What is needed - Reproduce the material below only from the line with "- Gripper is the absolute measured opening" to the line with "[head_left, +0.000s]", both included, keeping each line exact and dropping the pictures.

....

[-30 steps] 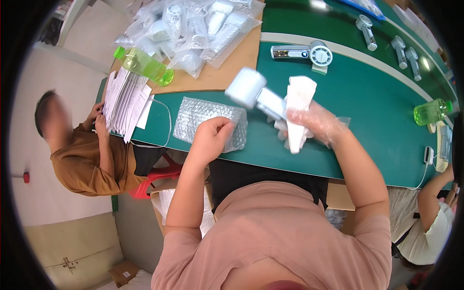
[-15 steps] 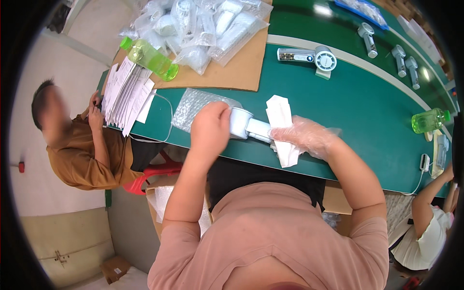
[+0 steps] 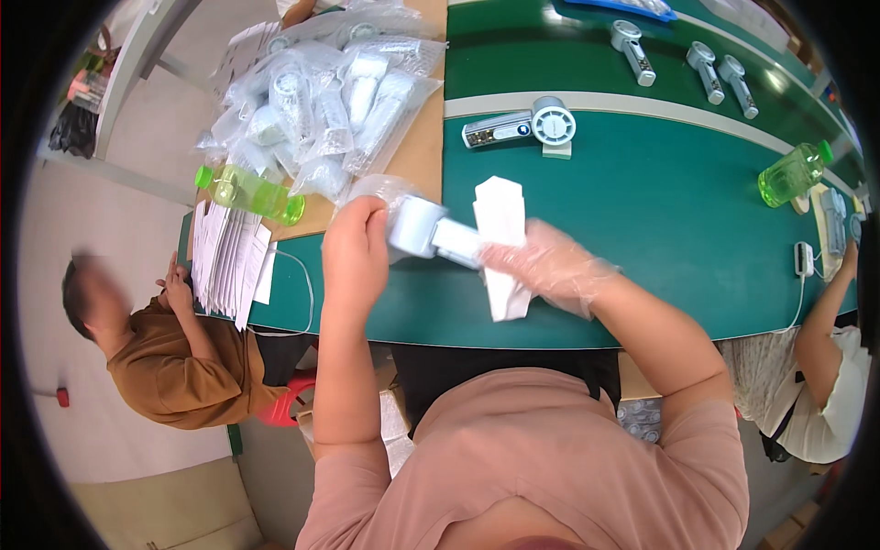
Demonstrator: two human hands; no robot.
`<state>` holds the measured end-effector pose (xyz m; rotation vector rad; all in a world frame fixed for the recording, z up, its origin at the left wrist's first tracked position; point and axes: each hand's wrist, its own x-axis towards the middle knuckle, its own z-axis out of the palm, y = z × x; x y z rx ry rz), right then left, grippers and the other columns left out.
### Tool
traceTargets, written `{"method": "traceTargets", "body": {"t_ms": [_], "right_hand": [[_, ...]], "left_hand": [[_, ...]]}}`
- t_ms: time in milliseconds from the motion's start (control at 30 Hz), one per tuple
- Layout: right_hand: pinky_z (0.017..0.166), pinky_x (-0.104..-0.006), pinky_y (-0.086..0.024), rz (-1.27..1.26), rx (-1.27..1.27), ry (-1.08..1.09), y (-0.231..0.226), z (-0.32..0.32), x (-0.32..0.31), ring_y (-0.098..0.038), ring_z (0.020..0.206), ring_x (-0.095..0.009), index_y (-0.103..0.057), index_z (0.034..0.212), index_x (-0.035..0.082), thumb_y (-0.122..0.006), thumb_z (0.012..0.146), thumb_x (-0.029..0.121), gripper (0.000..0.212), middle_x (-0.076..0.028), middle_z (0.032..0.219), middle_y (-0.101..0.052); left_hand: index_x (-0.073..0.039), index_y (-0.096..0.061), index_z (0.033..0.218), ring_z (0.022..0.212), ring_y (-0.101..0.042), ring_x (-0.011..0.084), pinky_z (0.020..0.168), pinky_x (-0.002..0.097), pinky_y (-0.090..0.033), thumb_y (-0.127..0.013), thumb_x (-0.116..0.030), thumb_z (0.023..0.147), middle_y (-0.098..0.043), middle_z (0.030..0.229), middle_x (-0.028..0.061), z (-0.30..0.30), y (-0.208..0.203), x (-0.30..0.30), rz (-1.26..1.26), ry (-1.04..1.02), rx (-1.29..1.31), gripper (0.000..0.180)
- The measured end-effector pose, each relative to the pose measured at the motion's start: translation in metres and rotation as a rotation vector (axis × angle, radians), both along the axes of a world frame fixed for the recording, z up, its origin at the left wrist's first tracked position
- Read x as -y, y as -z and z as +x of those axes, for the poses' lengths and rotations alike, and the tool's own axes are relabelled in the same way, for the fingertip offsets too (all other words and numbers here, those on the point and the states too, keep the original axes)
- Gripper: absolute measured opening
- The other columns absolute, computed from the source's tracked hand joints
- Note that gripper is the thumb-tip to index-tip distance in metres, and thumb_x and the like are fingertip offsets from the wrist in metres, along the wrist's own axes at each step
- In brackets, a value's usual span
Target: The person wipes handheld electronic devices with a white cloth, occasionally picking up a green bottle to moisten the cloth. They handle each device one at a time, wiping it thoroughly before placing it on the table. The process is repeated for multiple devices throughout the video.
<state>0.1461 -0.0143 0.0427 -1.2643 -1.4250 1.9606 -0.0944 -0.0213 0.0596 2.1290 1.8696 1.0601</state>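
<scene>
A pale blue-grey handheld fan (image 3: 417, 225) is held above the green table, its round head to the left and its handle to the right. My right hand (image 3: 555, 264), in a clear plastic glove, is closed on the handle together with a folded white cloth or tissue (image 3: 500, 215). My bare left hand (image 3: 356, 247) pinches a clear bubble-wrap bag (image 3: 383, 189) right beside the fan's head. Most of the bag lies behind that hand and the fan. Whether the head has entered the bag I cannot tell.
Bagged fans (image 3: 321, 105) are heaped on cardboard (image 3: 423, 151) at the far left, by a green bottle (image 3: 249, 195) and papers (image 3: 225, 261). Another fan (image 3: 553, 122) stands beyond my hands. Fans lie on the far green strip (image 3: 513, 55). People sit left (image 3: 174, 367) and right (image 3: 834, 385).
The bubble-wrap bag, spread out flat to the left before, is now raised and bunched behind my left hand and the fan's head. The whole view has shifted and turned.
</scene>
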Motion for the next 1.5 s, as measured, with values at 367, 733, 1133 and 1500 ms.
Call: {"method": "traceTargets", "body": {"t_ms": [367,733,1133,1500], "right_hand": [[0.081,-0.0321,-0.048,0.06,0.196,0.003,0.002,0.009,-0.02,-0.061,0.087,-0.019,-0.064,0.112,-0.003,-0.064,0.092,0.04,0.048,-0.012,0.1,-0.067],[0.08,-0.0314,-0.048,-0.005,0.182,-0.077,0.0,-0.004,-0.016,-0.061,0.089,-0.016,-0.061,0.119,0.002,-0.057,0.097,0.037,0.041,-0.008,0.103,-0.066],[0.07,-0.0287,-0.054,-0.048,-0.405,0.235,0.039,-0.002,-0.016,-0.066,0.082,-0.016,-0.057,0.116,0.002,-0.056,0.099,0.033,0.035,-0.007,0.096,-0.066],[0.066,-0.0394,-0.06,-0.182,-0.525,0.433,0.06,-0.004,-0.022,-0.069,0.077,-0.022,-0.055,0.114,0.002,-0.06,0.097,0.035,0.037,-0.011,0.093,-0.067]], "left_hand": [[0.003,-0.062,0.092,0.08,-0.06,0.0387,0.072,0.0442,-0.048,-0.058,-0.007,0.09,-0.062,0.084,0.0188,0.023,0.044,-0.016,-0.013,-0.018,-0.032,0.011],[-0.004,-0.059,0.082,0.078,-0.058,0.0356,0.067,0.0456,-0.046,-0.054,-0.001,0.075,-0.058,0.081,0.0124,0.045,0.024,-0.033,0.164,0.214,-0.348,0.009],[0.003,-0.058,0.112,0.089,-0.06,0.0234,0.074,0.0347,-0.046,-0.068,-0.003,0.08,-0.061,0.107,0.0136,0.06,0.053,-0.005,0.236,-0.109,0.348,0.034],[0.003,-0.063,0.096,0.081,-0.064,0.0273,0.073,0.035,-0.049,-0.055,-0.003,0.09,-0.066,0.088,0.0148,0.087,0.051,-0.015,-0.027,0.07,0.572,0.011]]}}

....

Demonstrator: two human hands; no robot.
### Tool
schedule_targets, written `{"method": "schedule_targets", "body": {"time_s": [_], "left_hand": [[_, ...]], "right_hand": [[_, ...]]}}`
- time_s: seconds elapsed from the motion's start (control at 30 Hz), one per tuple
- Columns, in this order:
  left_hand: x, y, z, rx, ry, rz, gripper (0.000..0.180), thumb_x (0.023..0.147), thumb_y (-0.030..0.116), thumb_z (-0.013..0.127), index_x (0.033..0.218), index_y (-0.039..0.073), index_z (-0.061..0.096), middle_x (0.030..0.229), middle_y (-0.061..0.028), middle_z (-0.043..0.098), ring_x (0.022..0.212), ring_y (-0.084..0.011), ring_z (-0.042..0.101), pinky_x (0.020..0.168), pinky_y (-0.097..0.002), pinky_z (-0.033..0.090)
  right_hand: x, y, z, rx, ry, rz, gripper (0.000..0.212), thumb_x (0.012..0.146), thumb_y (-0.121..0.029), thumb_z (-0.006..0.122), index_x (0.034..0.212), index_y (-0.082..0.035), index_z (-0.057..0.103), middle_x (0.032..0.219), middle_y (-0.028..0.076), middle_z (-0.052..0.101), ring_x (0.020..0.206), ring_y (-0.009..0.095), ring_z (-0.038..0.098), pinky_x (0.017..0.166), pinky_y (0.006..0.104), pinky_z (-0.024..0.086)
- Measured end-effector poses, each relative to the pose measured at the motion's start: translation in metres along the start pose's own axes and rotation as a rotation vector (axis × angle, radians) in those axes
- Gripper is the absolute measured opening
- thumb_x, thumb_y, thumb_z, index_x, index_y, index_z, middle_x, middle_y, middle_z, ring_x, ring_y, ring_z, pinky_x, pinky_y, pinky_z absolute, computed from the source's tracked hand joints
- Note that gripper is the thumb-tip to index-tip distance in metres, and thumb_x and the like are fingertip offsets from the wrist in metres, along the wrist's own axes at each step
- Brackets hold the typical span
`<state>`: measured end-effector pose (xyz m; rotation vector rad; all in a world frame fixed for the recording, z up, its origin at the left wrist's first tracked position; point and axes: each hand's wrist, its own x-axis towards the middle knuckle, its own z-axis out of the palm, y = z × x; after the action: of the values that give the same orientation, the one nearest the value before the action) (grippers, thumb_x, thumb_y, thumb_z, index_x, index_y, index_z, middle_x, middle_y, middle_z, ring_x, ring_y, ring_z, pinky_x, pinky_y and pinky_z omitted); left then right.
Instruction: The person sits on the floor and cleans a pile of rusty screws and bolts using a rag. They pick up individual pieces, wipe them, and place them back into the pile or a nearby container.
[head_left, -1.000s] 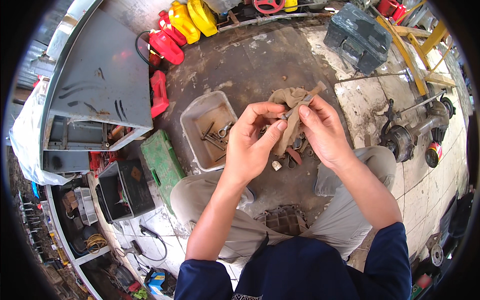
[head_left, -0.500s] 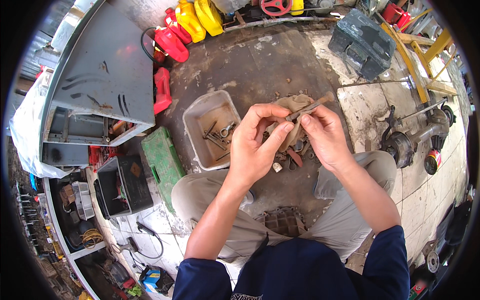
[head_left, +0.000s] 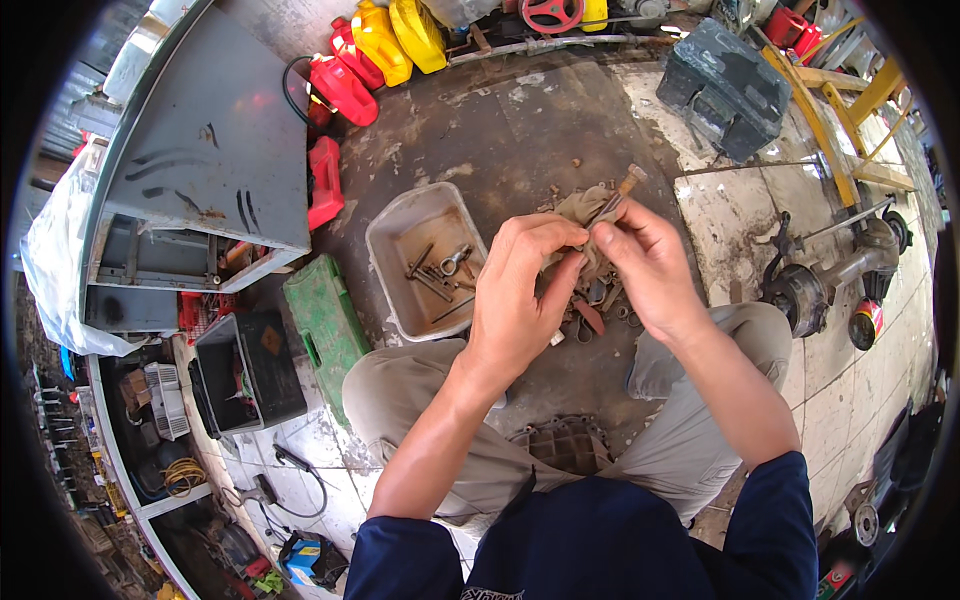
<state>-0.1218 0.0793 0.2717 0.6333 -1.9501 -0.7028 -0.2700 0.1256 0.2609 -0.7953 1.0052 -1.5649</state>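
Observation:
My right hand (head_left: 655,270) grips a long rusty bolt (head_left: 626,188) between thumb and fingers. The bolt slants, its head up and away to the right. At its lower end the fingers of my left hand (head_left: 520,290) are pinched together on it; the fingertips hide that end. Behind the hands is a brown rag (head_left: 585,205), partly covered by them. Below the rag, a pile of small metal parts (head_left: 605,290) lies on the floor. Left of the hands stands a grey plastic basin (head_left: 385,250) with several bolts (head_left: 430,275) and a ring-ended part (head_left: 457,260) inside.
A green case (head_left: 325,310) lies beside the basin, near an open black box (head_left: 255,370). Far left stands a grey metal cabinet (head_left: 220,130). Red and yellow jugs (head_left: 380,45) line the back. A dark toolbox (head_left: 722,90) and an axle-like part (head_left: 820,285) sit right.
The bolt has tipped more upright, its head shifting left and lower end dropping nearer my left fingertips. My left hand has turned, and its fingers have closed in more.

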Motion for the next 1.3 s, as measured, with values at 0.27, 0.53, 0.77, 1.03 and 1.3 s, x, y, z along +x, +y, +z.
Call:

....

Reply to the exercise -
- Gripper is the absolute measured opening
- thumb_x, thumb_y, thumb_z, index_x, index_y, index_z, middle_x, middle_y, middle_z, ring_x, ring_y, ring_z, pinky_x, pinky_y, pinky_z absolute, computed from the source's tracked hand joints
- Note that gripper is the thumb-tip to index-tip distance in metres, and thumb_x and the like are fingertip offsets from the wrist in metres, along the wrist's own axes at each step
- Brackets hold the typical span
`<state>`: measured end-effector pose (xyz m; rotation vector rad; all in a world frame fixed for the recording, z up, its origin at the left wrist's first tracked position; point and axes: each hand's wrist, its own x-axis towards the middle knuckle, its own z-axis out of the palm, y = z × x; after the action: of the values that give the same orientation, the one nearest the value before the action) (grippers, thumb_x, thumb_y, thumb_z, index_x, index_y, index_z, middle_x, middle_y, middle_z, ring_x, ring_y, ring_z, pinky_x, pinky_y and pinky_z omitted); left then right.
Instruction: The person sits on the floor and cleans a pile of rusty screws and bolts using a rag. They pick up individual pieces, wipe them, and place them back into the pile or a nearby container.
[head_left, -1.000s] 
[head_left, -0.500s] 
[head_left, +0.000s] 

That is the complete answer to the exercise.